◆ Exercise objective:
Exactly as written, output the lines below starting from the first and ending with the line that contains "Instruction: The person"; omit pictures.

*** Block opens ***

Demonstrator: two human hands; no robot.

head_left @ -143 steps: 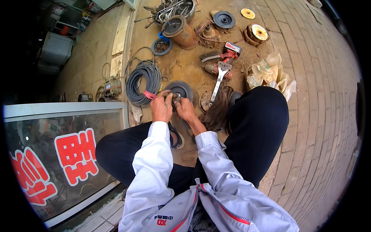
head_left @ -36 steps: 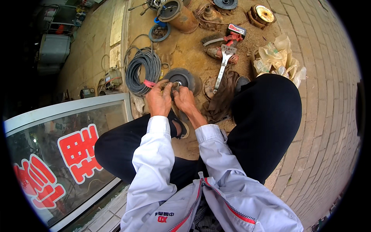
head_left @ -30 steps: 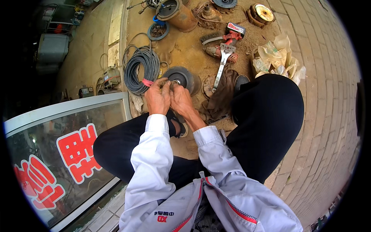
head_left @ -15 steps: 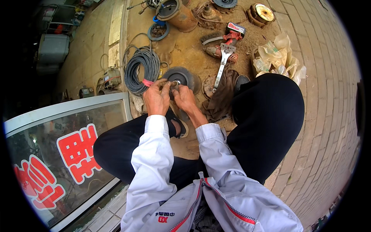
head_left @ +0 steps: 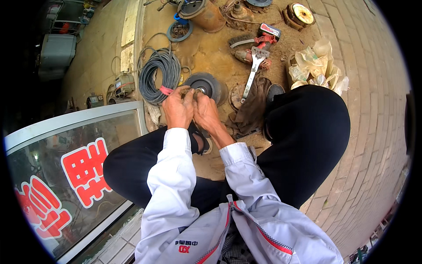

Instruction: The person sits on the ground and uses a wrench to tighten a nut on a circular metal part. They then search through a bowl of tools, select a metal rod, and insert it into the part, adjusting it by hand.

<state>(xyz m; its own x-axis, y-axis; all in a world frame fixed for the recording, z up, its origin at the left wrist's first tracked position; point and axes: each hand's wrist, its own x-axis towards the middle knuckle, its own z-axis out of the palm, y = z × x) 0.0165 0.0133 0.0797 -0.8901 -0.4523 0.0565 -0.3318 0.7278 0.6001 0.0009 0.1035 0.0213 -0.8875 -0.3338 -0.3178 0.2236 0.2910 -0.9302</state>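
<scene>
My left hand [head_left: 178, 108] and my right hand [head_left: 206, 112] meet at the near side of a round, dark metal part [head_left: 210, 84] with a bright shaft end at its centre. The fingers of both are bent and pinched together, almost touching. Whatever small thing lies between the fingertips is hidden by the fingers. Just left of my left hand lies a coil of grey cable [head_left: 159, 75] tied with a pink band. A dark brown rag [head_left: 255, 105] lies to the right of the round part.
A metal pin wrench [head_left: 252, 75] rests by a red cordless power tool [head_left: 259, 56] and a wire brush [head_left: 241, 42]. Rusty housings [head_left: 209, 17] stand at the far side. Plastic bags [head_left: 317, 64] lie right; a glass door [head_left: 83, 171] stands left.
My right hand has shifted slightly left, so its fingers now sit closer against those of my left hand. The view has shifted a little.
</scene>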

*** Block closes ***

◆ Task answer:
Demonstrator: two human hands; no robot.

head_left @ -143 steps: 
head_left @ -36 steps: 
head_left @ -30 steps: 
head_left @ -15 steps: 
head_left @ +0 steps: 

Instruction: The person sits on the ground and uses a wrench to tighten a nut on a circular metal part. They then search through a bowl of tools, select a metal rod, and insert it into the part, adjusting it by hand.

That finishes the output.